By this, DeNofrio told CDN, all records associated with this file, including anyone who may have accessed it, were destroyed.
As reported in May, the Veteran Integrated Services Network (VISN) 4, the regional office which includes the Altoona VA Medical Center, acknowledged to DeNofrio, that his private medical records were illegally accessed and then shared on this Share Point file.
“I am writing to you as the Network Director of VA Healthcare VISN 4. On February 13, 2017, you filed a complaint with the Privacy Office noting that the Administrative Investigative Board (AIB) file that you received copies of contained multiple copies of your Protected Health Information (PHI).” Said VISN 4 director, Dr. Michael Adelman, to DeNofrio.
“Also, it was identified that the AIB file was maintained on a Share Point site that multiple individuals had access to. Upon investigation of your report it was determined that there was a disc that was disclosed to two people.”
DeNofrio also told CDN that both the VA Office of Inspector General and the Department of Health and Human Services were investigating the illegal access of his medical records.

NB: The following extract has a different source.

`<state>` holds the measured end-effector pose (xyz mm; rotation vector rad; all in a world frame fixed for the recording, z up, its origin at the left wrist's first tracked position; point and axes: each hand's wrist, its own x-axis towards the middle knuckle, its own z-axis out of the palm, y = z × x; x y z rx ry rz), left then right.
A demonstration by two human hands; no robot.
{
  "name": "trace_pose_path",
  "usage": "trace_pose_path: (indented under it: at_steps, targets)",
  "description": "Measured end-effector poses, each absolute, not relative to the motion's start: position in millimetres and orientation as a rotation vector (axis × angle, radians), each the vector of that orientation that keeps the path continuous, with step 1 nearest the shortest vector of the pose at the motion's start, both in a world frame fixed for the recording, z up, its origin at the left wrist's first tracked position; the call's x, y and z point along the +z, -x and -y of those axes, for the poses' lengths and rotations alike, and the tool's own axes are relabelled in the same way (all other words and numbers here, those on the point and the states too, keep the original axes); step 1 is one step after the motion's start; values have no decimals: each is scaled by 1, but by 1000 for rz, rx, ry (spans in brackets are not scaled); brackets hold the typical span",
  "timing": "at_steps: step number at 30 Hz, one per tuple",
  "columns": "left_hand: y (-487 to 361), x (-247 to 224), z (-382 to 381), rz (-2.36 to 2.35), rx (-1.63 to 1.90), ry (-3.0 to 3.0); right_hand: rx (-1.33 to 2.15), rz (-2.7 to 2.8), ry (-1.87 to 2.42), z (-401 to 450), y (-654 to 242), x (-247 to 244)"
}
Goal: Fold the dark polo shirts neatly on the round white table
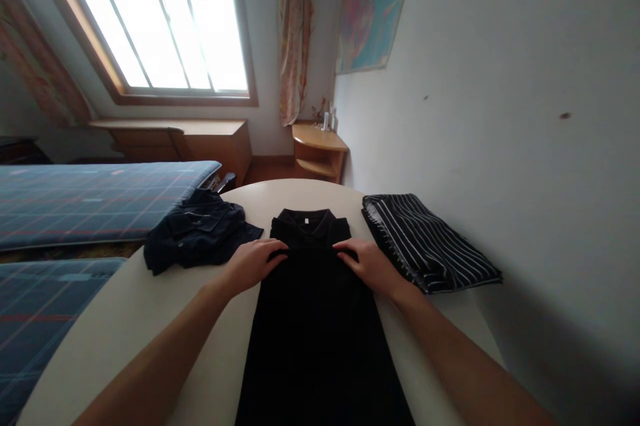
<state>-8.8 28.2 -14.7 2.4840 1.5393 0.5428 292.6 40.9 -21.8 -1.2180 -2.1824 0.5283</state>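
Note:
A black collared shirt lies lengthwise on the round white table, its collar with a small white label at the far end. My left hand pinches the cloth at the left side just below the collar. On the opposite side, my right hand grips the shirt at the same height, thumb and fingers closed on the fabric. A fold line of cloth runs between the two hands. The shirt's near end runs out of the picture at the bottom.
Left on the table is a crumpled dark navy garment; right, a folded black-and-white striped cloth near the wall. Blue plaid mattresses border the table's left. Beyond stand a wooden corner shelf and a low wooden cabinet under the window.

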Motion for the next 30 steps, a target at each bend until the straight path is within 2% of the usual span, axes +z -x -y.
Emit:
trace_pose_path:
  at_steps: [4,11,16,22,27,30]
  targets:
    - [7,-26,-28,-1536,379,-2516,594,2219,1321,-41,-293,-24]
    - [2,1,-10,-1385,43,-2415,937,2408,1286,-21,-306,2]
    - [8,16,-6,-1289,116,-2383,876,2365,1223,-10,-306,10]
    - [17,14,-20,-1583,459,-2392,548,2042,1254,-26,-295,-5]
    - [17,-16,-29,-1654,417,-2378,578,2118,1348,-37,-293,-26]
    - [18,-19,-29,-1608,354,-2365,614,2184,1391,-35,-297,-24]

By destroying the Share Point, any record of who illegally accessed his medical records were also destroyed, DeNofrio told CDN.
“The SharePoint file was not destroyed. The contents of the file were placed on a secure SharePoint site for those individuals who required access,”Said Amy Detterline, a spokesperson for the Altoona VA Medical Center.
“It was subsequently removed from the site after it was determined personal medical information was part of the file. VA is committed to whistleblower protection and creating an environment in which employees feel free to voice their concerns without fear of reprisal. In support of this goal, last month VA established the Office of Accountability and Whistleblower Protection.
VA whistleblower protections will be strengthened further with today’s signing of the Department of Veterans Affairs Accountability and Whistleblower Protection Act of 2017, which VA supports.”
But DeNofrio was not happy with the answer:
“The million-dollar question is who all was given access to my Veteran medical files that were in the Employee AIB (Administrative Investigative Board) disciplinary file SharePoint? With the SharePoint removed the list of those accessing the file is gone.”
“To clarify further, the scanned copies that were on the SharePoint were taken down. A paper copy is still maintained. His actual medical record remains intact.”
But evidence of who illegally accessed his records still remains, DeNofrio insisted.
DeNofrio also received some good news; his whistleblower retaliation case, which will be heard in front of a judge from the Merit Systems Protection Board (MSPB), is scheduled for a hearing from July 17-19 and DeNofrio noted that the hearing is open to the public.
CBS has reported that the problem with wait times was catastrophic at the Los Angeles VA hospital.
Melissa Villarreal reported that:
A new report by the VA inspector general shows 43 percent of the 225 patients who died between October 2014 and August 2015 at the Los Angeles VA were waiting for appointments or needed tests they never got. However, the report does not conclude these patients “died as a result of delayed consults.”
A website to track VA hospital wait times has been launched.
“We must fulfill our duty to the nation’s veterans,” Mr. Trump said at an East Room bill-signing ceremony, flanked by Army Sgt. Michael Verardo.
Verardo lost his left arm and left leg to an improvised explosive device in 2010 in Afghanistan. He faced months of waiting for his prothesis to be repaired and three and a half years of waiting for the department to properly equip his home to accommodate his injuries.